Task instructions - Please print the whole listing below exactly as it stands.

+++ Data shown +++

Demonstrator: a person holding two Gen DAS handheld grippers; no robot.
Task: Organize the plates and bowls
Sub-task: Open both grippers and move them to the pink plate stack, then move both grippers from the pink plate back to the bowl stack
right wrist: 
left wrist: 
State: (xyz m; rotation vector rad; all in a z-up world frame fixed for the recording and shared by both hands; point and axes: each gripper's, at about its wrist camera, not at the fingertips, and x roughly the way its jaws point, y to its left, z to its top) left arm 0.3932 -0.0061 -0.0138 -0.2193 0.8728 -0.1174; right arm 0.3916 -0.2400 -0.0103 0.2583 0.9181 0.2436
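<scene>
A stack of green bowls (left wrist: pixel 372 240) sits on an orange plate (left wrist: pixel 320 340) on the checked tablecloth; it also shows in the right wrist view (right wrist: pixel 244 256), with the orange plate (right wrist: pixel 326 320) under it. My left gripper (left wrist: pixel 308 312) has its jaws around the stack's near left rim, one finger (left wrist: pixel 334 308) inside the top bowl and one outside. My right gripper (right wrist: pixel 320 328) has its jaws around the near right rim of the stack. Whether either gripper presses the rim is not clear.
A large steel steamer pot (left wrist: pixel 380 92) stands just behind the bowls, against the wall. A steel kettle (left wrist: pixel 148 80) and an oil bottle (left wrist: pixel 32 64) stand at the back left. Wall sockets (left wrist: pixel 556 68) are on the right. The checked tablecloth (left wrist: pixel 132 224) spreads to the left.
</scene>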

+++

Result -
Demonstrator: a person holding two Gen DAS handheld grippers; no robot.
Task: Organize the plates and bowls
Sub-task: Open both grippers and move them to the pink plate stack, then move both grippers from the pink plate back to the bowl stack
right wrist: 
left wrist: 
State: (xyz m; rotation vector rad; all in a z-up world frame fixed for the recording and shared by both hands; point and axes: each gripper's, at about its wrist camera, not at the fingertips, and x roughly the way its jaws point, y to its left, z to its top) left arm 0.3932 -0.0061 -0.0138 -0.2193 0.8728 -0.1174; right arm 0.3916 -0.2400 -0.0103 0.2583 0.9181 0.2436
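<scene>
A stack of green bowls (left wrist: pixel 372 240) sits on an orange plate (left wrist: pixel 320 340) on the checked tablecloth; it also shows in the right wrist view (right wrist: pixel 244 256), with the orange plate (right wrist: pixel 326 320) under it. My left gripper (left wrist: pixel 308 312) has its jaws around the stack's near left rim, one finger (left wrist: pixel 334 308) inside the top bowl and one outside. My right gripper (right wrist: pixel 320 328) has its jaws around the near right rim of the stack. Whether either gripper presses the rim is not clear.
A large steel steamer pot (left wrist: pixel 380 92) stands just behind the bowls, against the wall. A steel kettle (left wrist: pixel 148 80) and an oil bottle (left wrist: pixel 32 64) stand at the back left. Wall sockets (left wrist: pixel 556 68) are on the right. The checked tablecloth (left wrist: pixel 132 224) spreads to the left.
</scene>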

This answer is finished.